EXERCISE DETAILS :: Should pictures appear among the records, leave them out, and copy exactly only the lines from the first through the one with "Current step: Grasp", inclusive.

━━━━━ ENTRIES PROVIDED ━━━━━

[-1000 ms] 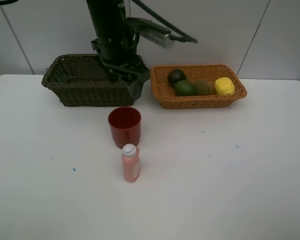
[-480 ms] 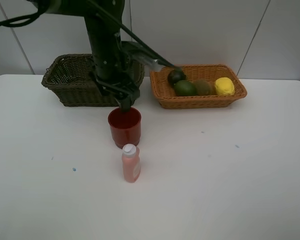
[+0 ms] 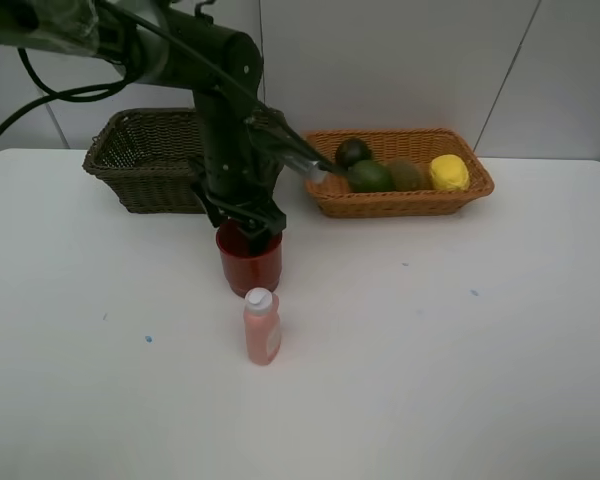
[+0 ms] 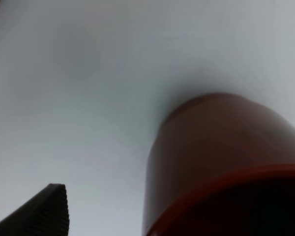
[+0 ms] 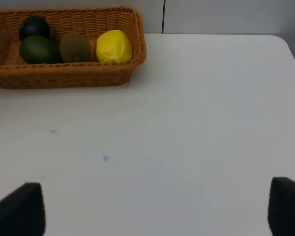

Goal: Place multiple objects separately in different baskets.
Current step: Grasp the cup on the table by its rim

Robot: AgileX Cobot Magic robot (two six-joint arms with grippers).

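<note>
A dark basket [image 3: 140, 185] and an orange basket [image 3: 400, 203] are set side by side on the white bench [image 3: 460, 380]. A red cup [image 3: 248, 265] and pink bottle [image 3: 261, 328] are stood nearer.

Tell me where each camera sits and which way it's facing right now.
Exterior high: up high at the table's near side, facing the back wall, over dark basket, tan basket; left arm shows, its pincer at the red cup.
Left wrist: on that arm, low, facing the cup's side; one finger shows.
Right wrist: raised, facing the tan basket; both fingertips show, wide apart.
Shared: exterior and left wrist see the cup; exterior and right wrist, the tan basket.
</note>
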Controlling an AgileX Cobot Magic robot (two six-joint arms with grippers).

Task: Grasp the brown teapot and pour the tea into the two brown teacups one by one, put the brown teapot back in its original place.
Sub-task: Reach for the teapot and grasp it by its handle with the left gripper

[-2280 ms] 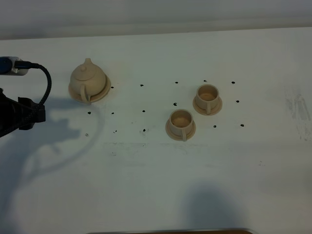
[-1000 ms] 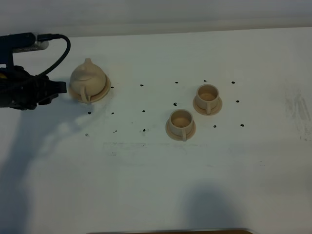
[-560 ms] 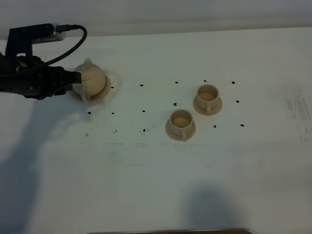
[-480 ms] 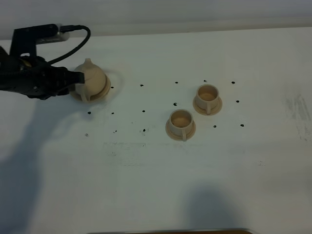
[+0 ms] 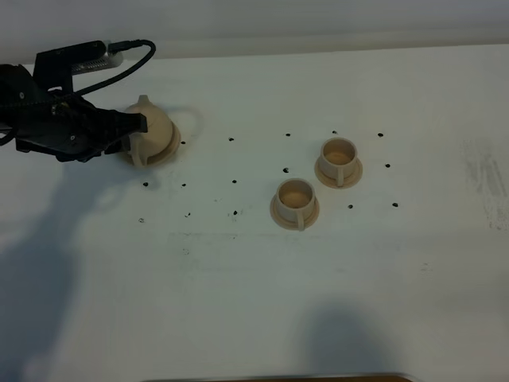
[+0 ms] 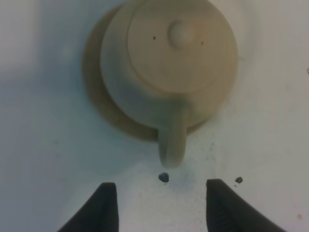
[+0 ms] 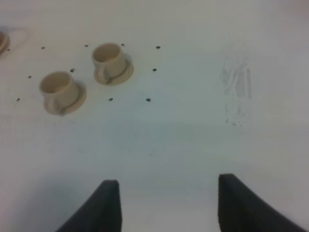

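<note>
Teapot (image 5: 155, 127): upright, lid on, seated on saucer (image 6: 94, 99), far left of table (image 5: 254, 302).
Left claw (image 6: 161, 208): jaws apart, empty, tips just short of the teapot's handle, not touching.
Right claw (image 7: 166, 208): jaws apart, empty, over bare table.
Cups, two: right of centre, well apart from teapot; one nearer (image 5: 296, 201), one farther (image 5: 339, 161), both upright.

light: bright, diffuse, overhead | shadows: soft grey patches on white surface (image 5: 262, 270), largest under left arm (image 5: 56, 127) | focus: wrist views soft; jaws dark, blurred; brown teapot (image 6: 169, 67) ahead of jaws slightly hazy
</note>
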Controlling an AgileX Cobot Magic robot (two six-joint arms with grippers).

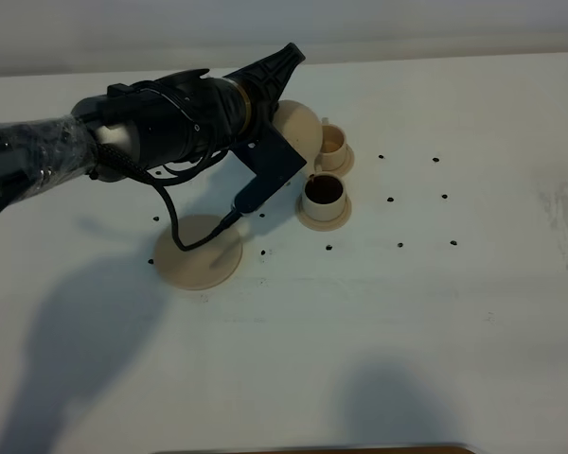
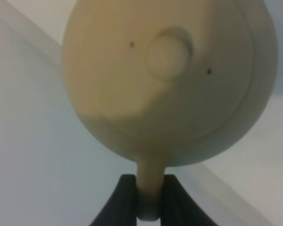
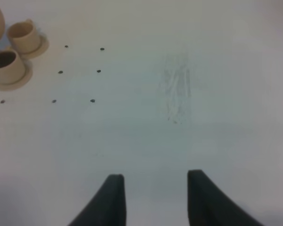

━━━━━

PROBLEM SOLUTION ::
[-1000 ms] 
[-480 ms] 
[+0 ms] 
[+0 ms] 
[+0 ms] 

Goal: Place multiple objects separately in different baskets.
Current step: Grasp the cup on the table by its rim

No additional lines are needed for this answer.